Perry Bellegarde, national chief of the Assembly of First Nations, is calling on every party leader to commit to honouring the ruling, and said he’s deeply disappointed by today’s move from the Liberals.
“This is beyond unacceptable,” Bellegarde said in a statement.
“To appeal this CHRT ruling, which was meant to provide a measure of justice for First Nations children in care, is hurtful and unjust.”
Some estimates place the number of potentially affected children at about 50,000, with the largest numbers in the Prairies and British Columbia. The ruling also covers First Nation children in the Yukon territory.
Effect on the election
If the federal government needed more time, it could have gone to the tribunal or the Federal Court to ask for an extension, says one expert.
“Make no mistake about it,” said Mary Ellen Turpel-Lafond, a lawyer and former child and youth advocate for British Columbia.
“This wasn’t about creating space for discussions. This was seeking to quash the decision.”
The federal government could have been negotiated compensation with victims of discrimination as far back as 2016, according to Turpel-Lafond.
She wants the party that forms the next government to work out a new path for First Nation children and families.
“It’s a difficult day to see this kind of a stand taken by the Government of Canada,” Turpel-Laford said. “The better move in the spirit of reconciliation would’ve been to sit down with the parties and work on how to go forward.”
Liberal Leader Justin Trudeau waves to supporters as he boards his campaign bus in Richmond Hill, Ont., on Oct. 1. (Ryan Remiorz/The Canadian Press)
Trudeau benefited from a big turnout by Indigenous voters in the 2015 election, and he made reconciliation a top priority.
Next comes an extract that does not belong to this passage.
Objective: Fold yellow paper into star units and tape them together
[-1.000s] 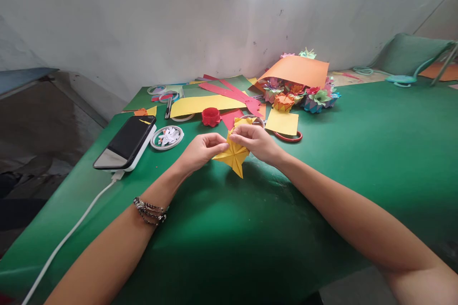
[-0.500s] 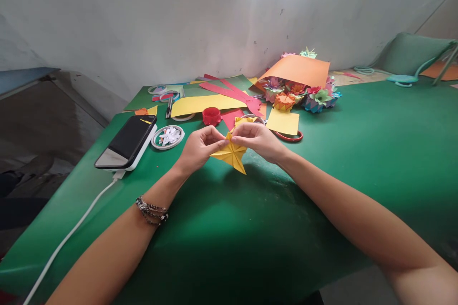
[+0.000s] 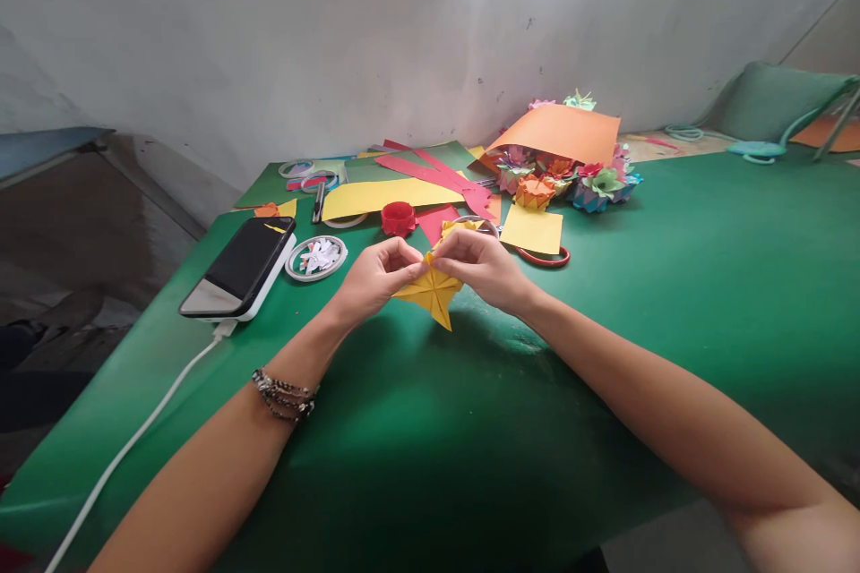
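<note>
Between my hands is a folded yellow paper piece (image 3: 434,294) with creases meeting at its middle and pointed corners, one of them aimed down toward me. My left hand (image 3: 377,277) pinches its upper edge between thumb and fingers. From the other side my right hand (image 3: 485,269) grips the same upper edge, fingertips almost touching the left ones. The paper is held above the green tabletop (image 3: 430,430). Just behind the right fingers lies another folded yellow paper piece (image 3: 457,229), partly hidden. A red paper ring cup (image 3: 398,218) stands beyond my left hand.
On the left are a phone on a white power bank (image 3: 238,269) with a cable, and a tape roll (image 3: 316,258) holding white paper scraps. Red-handled scissors (image 3: 546,260) lie partly under a yellow square (image 3: 532,228). Behind are paper strips (image 3: 390,195) and several paper flowers (image 3: 601,179) under an orange sheet (image 3: 554,136).
The yellow paper piece has turned slightly in my fingers, its lower point shifting left. My right fingertips have moved a little closer to the left ones.
</note>
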The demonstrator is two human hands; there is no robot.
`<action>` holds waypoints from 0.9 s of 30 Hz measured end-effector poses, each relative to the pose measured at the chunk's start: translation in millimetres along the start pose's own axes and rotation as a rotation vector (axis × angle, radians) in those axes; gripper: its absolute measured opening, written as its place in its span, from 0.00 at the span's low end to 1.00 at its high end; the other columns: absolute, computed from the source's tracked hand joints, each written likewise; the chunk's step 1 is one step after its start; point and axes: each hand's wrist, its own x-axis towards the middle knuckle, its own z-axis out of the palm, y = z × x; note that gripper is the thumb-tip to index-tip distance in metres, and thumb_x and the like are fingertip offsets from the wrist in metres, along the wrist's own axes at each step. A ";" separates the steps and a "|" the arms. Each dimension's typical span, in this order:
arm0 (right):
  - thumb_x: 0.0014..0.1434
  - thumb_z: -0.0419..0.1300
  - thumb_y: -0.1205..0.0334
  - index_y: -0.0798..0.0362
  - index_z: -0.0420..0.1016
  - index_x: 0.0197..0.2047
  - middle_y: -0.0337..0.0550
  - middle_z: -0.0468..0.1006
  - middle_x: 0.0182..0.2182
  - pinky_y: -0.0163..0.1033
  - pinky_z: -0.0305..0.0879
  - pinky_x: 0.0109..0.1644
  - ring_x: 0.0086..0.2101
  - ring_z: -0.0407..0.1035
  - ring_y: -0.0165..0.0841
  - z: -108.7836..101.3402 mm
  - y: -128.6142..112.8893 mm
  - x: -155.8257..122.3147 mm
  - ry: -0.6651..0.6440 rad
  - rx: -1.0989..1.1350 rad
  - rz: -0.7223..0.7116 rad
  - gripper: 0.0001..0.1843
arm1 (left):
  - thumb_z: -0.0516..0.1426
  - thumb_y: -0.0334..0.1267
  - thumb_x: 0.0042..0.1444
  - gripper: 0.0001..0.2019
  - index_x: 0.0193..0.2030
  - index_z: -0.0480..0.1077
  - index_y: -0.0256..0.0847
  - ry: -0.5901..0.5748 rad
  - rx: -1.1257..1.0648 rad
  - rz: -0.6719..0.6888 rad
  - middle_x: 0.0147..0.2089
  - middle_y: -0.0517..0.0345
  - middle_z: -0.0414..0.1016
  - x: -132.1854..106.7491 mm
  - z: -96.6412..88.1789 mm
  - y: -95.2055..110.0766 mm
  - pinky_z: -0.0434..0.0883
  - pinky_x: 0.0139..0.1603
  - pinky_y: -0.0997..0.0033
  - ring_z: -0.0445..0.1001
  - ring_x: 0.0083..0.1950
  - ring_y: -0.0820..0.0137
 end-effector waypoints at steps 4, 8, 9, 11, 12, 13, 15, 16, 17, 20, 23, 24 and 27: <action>0.49 0.56 0.67 0.55 0.65 0.29 0.33 0.65 0.24 0.31 0.56 0.28 0.25 0.59 0.22 1.6 -1.7 -1.2 -0.027 -0.022 -0.070 0.03 | 0.62 0.40 0.37 0.14 0.23 0.61 0.37 0.006 -0.004 0.004 0.23 0.66 0.62 -0.3 -0.1 0.2 0.60 0.28 0.78 0.61 0.26 0.79; 0.50 0.54 0.68 0.54 0.63 0.32 0.33 0.62 0.25 0.31 0.57 0.30 0.26 0.58 0.22 1.5 -3.2 -2.4 -0.096 -0.072 -0.101 0.04 | 0.61 0.39 0.38 0.14 0.29 0.62 0.38 -0.061 -0.020 -0.040 0.25 0.66 0.62 -0.8 -2.7 0.3 0.60 0.30 0.78 0.62 0.28 0.78; 0.51 0.54 0.69 0.54 0.62 0.33 0.33 0.62 0.25 0.31 0.57 0.30 0.26 0.58 0.22 1.4 -3.1 -2.5 -0.119 -0.074 -0.101 0.05 | 0.61 0.39 0.39 0.14 0.31 0.62 0.39 -0.097 -0.020 -0.061 0.26 0.66 0.63 -0.9 -3.5 0.1 0.61 0.30 0.78 0.63 0.29 0.77; 0.52 0.54 0.69 0.53 0.61 0.34 0.33 0.63 0.26 0.31 0.58 0.32 0.27 0.59 0.22 0.8 -2.4 -2.2 -0.153 -0.073 -0.103 0.05 | 0.61 0.41 0.40 0.14 0.31 0.62 0.38 -0.159 0.007 -0.080 0.27 0.65 0.63 -1.0 -4.5 -0.3 0.61 0.31 0.77 0.64 0.29 0.77; 0.52 0.53 0.69 0.54 0.60 0.34 0.33 0.63 0.26 0.32 0.58 0.32 0.27 0.59 0.22 0.4 -1.9 -1.9 -0.159 -0.074 -0.107 0.05 | 0.60 0.41 0.40 0.13 0.29 0.62 0.38 -0.179 0.039 -0.074 0.26 0.65 0.62 -1.1 -4.6 -0.4 0.61 0.30 0.78 0.63 0.29 0.77; 0.52 0.53 0.69 0.54 0.59 0.33 0.34 0.63 0.27 0.32 0.58 0.33 0.28 0.59 0.22 0.0 -1.3 -1.5 -0.160 -0.077 -0.114 0.05 | 0.60 0.42 0.41 0.13 0.26 0.61 0.37 -0.191 0.080 -0.059 0.25 0.65 0.61 -1.2 -4.3 -0.5 0.60 0.29 0.78 0.62 0.28 0.78; 0.52 0.53 0.69 0.54 0.59 0.33 0.34 0.63 0.27 0.31 0.58 0.33 0.28 0.59 0.22 -0.5 -0.5 -0.8 -0.163 -0.084 -0.130 0.05 | 0.58 0.44 0.43 0.14 0.22 0.59 0.37 -0.212 0.166 -0.011 0.22 0.66 0.59 -1.5 -3.0 -0.7 0.59 0.26 0.79 0.60 0.25 0.78; 0.52 0.53 0.69 0.54 0.59 0.33 0.35 0.62 0.28 0.31 0.58 0.33 0.28 0.59 0.22 -0.6 -0.4 -0.5 -0.166 -0.084 -0.136 0.04 | 0.57 0.45 0.45 0.14 0.21 0.59 0.37 -0.225 0.204 0.012 0.20 0.66 0.58 -1.7 -2.1 -0.8 0.58 0.24 0.79 0.59 0.23 0.79; 0.52 0.53 0.69 0.54 0.59 0.32 0.35 0.62 0.28 0.31 0.58 0.33 0.28 0.59 0.22 -0.4 -0.5 -0.5 -0.167 -0.078 -0.138 0.04 | 0.55 0.46 0.47 0.15 0.20 0.58 0.38 -0.233 0.230 0.033 0.18 0.66 0.57 -1.9 -1.1 -0.9 0.56 0.23 0.78 0.57 0.22 0.79; 0.52 0.54 0.68 0.54 0.60 0.31 0.34 0.62 0.27 0.30 0.58 0.32 0.28 0.60 0.22 0.7 -2.0 -1.0 -0.144 -0.032 -0.107 0.04 | 0.51 0.49 0.49 0.18 0.17 0.56 0.38 -0.202 0.238 0.082 0.15 0.68 0.53 -2.4 1.9 -1.9 0.52 0.18 0.78 0.51 0.18 0.80; 0.53 0.54 0.66 0.54 0.61 0.34 0.34 0.64 0.25 0.30 0.59 0.31 0.27 0.61 0.23 1.1 -4.3 -1.8 -0.087 0.013 -0.013 0.04 | 0.51 0.49 0.48 0.18 0.17 0.55 0.39 -0.107 0.186 0.104 0.15 0.68 0.51 -2.2 3.9 -2.9 0.50 0.16 0.79 0.50 0.17 0.80; 0.53 0.53 0.66 0.54 0.62 0.35 0.34 0.65 0.25 0.30 0.59 0.31 0.27 0.61 0.23 0.8 -5.0 -1.8 -0.068 0.020 0.022 0.04 | 0.51 0.49 0.48 0.18 0.17 0.55 0.39 -0.071 0.176 0.110 0.15 0.68 0.51 -2.0 4.2 -3.2 0.50 0.16 0.79 0.50 0.17 0.80; 0.54 0.53 0.64 0.55 0.64 0.34 0.35 0.67 0.26 0.30 0.60 0.31 0.27 0.63 0.23 -0.2 -6.5 -1.3 -0.079 0.035 0.102 0.04 | 0.50 0.47 0.48 0.17 0.16 0.55 0.39 0.046 0.165 0.138 0.14 0.67 0.52 -1.4 4.2 -3.3 0.51 0.16 0.79 0.51 0.17 0.80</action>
“When he came into power, honestly, I thought, ‘wow, we’re finally going to some justice for these kids and we won’t have to fight anymore,'” Blackstock said.
“But sadly that’s not been the case.”
Recent surveys, including a poll conducted on behalf of CBC News before the fresh court challenge, indicate the Liberals may have lost a lot of that support.
Blackstock said voters should consider where all political parties stand on the ruling when they head to the ballot box.
“I find Canadians really are wanting to see First Nation children being treated fairly and justly,” Blackstock said.
“I think they’re [Canadians] way out in front of the political parties in many ways on this.”